#### SOURCE DATA

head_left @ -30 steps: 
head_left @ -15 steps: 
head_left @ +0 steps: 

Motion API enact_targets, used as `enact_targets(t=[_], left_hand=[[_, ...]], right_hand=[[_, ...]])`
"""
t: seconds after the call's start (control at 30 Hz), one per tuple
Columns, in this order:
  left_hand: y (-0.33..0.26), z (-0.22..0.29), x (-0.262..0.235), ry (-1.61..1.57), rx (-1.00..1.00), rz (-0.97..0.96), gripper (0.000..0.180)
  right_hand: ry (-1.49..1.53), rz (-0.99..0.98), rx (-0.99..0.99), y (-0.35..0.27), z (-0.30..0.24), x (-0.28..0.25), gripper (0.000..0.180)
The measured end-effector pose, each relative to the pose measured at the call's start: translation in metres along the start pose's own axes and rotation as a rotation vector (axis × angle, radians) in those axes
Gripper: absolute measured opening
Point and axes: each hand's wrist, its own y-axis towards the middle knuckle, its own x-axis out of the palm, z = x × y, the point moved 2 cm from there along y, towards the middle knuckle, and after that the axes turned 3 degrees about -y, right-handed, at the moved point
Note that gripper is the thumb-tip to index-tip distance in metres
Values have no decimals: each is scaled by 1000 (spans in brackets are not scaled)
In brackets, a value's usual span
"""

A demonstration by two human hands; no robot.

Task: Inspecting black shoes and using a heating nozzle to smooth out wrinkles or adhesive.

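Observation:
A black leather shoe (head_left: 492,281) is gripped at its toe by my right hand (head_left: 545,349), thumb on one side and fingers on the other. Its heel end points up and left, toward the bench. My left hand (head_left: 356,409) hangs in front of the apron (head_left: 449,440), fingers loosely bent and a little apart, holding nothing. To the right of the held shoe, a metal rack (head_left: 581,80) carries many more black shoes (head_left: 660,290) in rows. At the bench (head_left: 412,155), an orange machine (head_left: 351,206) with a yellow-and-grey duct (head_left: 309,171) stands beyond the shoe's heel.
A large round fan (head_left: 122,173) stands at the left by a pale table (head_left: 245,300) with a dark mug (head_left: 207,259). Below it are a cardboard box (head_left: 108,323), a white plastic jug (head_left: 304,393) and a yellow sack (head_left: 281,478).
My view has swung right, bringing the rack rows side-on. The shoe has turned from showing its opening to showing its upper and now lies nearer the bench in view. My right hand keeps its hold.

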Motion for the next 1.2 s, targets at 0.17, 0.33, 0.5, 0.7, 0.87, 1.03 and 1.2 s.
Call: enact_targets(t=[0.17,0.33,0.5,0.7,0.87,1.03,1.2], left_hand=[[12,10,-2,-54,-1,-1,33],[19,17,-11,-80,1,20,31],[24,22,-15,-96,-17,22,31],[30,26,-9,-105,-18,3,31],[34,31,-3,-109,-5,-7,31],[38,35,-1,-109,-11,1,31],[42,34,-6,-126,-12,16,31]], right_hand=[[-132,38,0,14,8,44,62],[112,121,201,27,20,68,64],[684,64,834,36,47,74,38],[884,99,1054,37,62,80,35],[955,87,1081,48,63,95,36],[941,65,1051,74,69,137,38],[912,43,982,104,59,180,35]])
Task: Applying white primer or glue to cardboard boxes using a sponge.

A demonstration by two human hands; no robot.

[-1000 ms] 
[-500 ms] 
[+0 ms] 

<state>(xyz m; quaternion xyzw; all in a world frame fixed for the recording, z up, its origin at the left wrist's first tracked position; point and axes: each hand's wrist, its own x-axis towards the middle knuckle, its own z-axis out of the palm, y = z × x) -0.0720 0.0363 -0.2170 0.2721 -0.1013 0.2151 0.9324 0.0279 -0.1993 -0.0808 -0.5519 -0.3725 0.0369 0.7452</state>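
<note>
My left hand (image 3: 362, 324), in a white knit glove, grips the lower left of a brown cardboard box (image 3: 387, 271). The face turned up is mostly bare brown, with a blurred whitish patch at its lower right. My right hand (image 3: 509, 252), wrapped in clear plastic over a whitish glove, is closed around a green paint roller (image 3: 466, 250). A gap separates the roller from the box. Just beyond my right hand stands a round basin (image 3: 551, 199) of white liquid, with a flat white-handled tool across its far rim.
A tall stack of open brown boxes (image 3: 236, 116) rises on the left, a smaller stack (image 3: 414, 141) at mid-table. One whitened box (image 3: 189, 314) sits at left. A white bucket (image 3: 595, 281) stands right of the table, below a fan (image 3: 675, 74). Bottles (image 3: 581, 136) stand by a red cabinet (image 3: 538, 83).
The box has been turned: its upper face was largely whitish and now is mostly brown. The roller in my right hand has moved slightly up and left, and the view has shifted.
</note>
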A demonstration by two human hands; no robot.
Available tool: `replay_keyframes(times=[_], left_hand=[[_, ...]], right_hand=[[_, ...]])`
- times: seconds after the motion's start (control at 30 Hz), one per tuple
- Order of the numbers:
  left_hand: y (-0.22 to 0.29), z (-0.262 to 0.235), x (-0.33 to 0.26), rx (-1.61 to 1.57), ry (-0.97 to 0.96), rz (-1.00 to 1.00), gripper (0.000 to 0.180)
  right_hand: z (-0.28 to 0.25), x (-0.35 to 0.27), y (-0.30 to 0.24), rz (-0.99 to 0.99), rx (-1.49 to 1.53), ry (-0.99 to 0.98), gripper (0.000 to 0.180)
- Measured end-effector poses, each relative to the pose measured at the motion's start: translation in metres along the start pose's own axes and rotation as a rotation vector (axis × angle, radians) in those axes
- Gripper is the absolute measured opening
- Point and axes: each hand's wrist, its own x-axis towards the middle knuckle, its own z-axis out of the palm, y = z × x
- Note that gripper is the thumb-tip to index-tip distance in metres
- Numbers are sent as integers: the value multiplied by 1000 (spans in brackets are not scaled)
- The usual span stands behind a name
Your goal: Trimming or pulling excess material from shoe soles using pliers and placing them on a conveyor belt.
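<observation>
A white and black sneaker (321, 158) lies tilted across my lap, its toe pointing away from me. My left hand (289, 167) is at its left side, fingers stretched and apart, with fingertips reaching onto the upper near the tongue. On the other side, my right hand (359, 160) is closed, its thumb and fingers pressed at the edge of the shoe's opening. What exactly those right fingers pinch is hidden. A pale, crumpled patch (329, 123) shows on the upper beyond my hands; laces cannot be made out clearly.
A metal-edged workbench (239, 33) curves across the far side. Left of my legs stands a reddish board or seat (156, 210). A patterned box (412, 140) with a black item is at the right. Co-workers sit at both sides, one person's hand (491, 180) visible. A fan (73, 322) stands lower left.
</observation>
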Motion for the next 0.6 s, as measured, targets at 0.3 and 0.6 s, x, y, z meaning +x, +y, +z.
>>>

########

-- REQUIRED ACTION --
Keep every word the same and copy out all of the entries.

-- RESPONSE TO THE TASK --
head_left @ -30 steps: 
head_left @ -15 steps: 
head_left @ +0 steps: 

Motion API enact_targets, used as `enact_targets(t=[_], left_hand=[[_, ...]], right_hand=[[_, ...]])`
"""
t: seconds after the call's start (control at 30 Hz), one per tuple
Columns, in this order:
  left_hand: y (-0.33..0.26), z (-0.22..0.29), x (-0.262..0.235), ry (-1.61..1.57), rx (-1.00..1.00), rz (-0.97..0.96), gripper (0.000..0.180)
  right_hand: ry (-1.49..1.53), rz (-0.99..0.98), rx (-0.99..0.99), y (-0.35..0.27), z (-0.30..0.24), x (-0.28..0.25), gripper (0.000..0.180)
The measured end-effector pose, each relative to the pose measured at the call's start: translation in metres along the start pose's own axes and rotation as a rotation vector (axis × angle, radians) in those axes
Gripper: absolute measured opening
Point and axes: each hand's wrist, its own y-axis towards the middle knuckle, its own x-axis out of the palm, z = x × y, the point moved 2 cm from there along y, towards the middle knuckle, and after that the axes turned 3 degrees about -y, right-handed, at the moved point
Note that gripper is the thumb-tip to index-tip distance in metres
Values have no decimals: each is scaled by 1000 (spans in brackets are not scaled)
In brackets, a value's usual span
"""

A demonstration by two human hands; no robot.

Task: Inspecting black shoes and using a heating nozzle to smooth out wrinkles or adhesive.

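Observation:
A black leather shoe (head_left: 492,281) is gripped at its toe by my right hand (head_left: 545,349), thumb on one side and fingers on the other. Its heel end points up and left, toward the bench. My left hand (head_left: 356,409) hangs in front of the apron (head_left: 449,440), fingers loosely bent and a little apart, holding nothing. To the right of the held shoe, a metal rack (head_left: 581,80) carries many more black shoes (head_left: 660,290) in rows. At the bench (head_left: 412,155), an orange machine (head_left: 351,206) with a yellow-and-grey duct (head_left: 309,171) stands beyond the shoe's heel.
A large round fan (head_left: 122,173) stands at the left by a pale table (head_left: 245,300) with a dark mug (head_left: 207,259). Below it are a cardboard box (head_left: 108,323), a white plastic jug (head_left: 304,393) and a yellow sack (head_left: 281,478).
My view has swung right, bringing the rack rows side-on. The shoe has turned from showing its opening to showing its upper and now lies nearer the bench in view. My right hand keeps its hold.
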
Motion for the next 1.2 s, targets at 0.17, 0.33, 0.5, 0.7, 0.87, 1.03 and 1.2 s.
Call: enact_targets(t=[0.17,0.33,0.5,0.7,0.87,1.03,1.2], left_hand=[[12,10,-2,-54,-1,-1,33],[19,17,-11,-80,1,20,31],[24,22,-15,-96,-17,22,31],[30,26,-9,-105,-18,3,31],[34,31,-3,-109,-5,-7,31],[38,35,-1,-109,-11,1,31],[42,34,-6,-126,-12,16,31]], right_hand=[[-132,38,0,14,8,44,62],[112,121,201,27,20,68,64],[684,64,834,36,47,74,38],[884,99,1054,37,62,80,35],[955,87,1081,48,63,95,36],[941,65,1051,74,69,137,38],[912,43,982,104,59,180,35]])
Task: Applying white primer or glue to cardboard boxes using a sponge.

A demonstration by two human hands; no robot.

[-1000 ms] 
[-500 ms] 
[+0 ms] 

<state>(xyz m; quaternion xyzw; all in a world frame fixed for the recording, z up, its origin at the left wrist's first tracked position; point and axes: each hand's wrist, its own x-axis towards the middle knuckle, its own z-axis out of the palm, y = z × x) -0.0720 0.0363 -0.2170 0.2721 -0.1013 0.2151 0.9324 0.0279 -0.1993 -0.0808 -0.5519 -0.3725 0.0369 0.7452</state>
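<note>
My left hand (image 3: 362, 324), in a white knit glove, grips the lower left of a brown cardboard box (image 3: 387, 271). The face turned up is mostly bare brown, with a blurred whitish patch at its lower right. My right hand (image 3: 509, 252), wrapped in clear plastic over a whitish glove, is closed around a green paint roller (image 3: 466, 250). A gap separates the roller from the box. Just beyond my right hand stands a round basin (image 3: 551, 199) of white liquid, with a flat white-handled tool across its far rim.
A tall stack of open brown boxes (image 3: 236, 116) rises on the left, a smaller stack (image 3: 414, 141) at mid-table. One whitened box (image 3: 189, 314) sits at left. A white bucket (image 3: 595, 281) stands right of the table, below a fan (image 3: 675, 74). Bottles (image 3: 581, 136) stand by a red cabinet (image 3: 538, 83).
The box has been turned: its upper face was largely whitish and now is mostly brown. The roller in my right hand has moved slightly up and left, and the view has shifted.
</note>
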A demonstration by two human hands; no robot.
Available tool: `replay_keyframes(times=[_], left_hand=[[_, ...]], right_hand=[[_, ...]])`
- times: seconds after the motion's start (control at 30 Hz), one per tuple
- Order of the numbers:
  left_hand: y (-0.22 to 0.29), z (-0.262 to 0.235), x (-0.33 to 0.26), rx (-1.61 to 1.57), ry (-0.97 to 0.96), rz (-1.00 to 1.00), gripper (0.000 to 0.180)
  right_hand: z (-0.28 to 0.25), x (-0.35 to 0.27), y (-0.30 to 0.24), rz (-0.99 to 0.99), rx (-1.49 to 1.53), ry (-0.99 to 0.98), gripper (0.000 to 0.180)
- Measured end-effector poses, each relative to the pose measured at the motion's start: translation in metres along the start pose's own axes and rotation as a rotation vector (axis × angle, radians) in those axes
- Gripper is the absolute measured opening
- Point and axes: each hand's wrist, its own x-axis towards the middle knuckle, its own z-axis out of the palm, y = z × x
- Note that gripper is the thumb-tip to index-tip distance in metres
- Numbers are sent as integers: the value multiplied by 1000 (spans in brackets are not scaled)
- The usual span stands behind a name
Your goal: Trimming or pulling excess material from shoe soles using pliers and placing them on a conveyor belt.
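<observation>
A white and black sneaker (321, 158) lies tilted across my lap, its toe pointing away from me. My left hand (289, 167) is at its left side, fingers stretched and apart, with fingertips reaching onto the upper near the tongue. On the other side, my right hand (359, 160) is closed, its thumb and fingers pressed at the edge of the shoe's opening. What exactly those right fingers pinch is hidden. A pale, crumpled patch (329, 123) shows on the upper beyond my hands; laces cannot be made out clearly.
A metal-edged workbench (239, 33) curves across the far side. Left of my legs stands a reddish board or seat (156, 210). A patterned box (412, 140) with a black item is at the right. Co-workers sit at both sides, one person's hand (491, 180) visible. A fan (73, 322) stands lower left.
</observation>
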Motion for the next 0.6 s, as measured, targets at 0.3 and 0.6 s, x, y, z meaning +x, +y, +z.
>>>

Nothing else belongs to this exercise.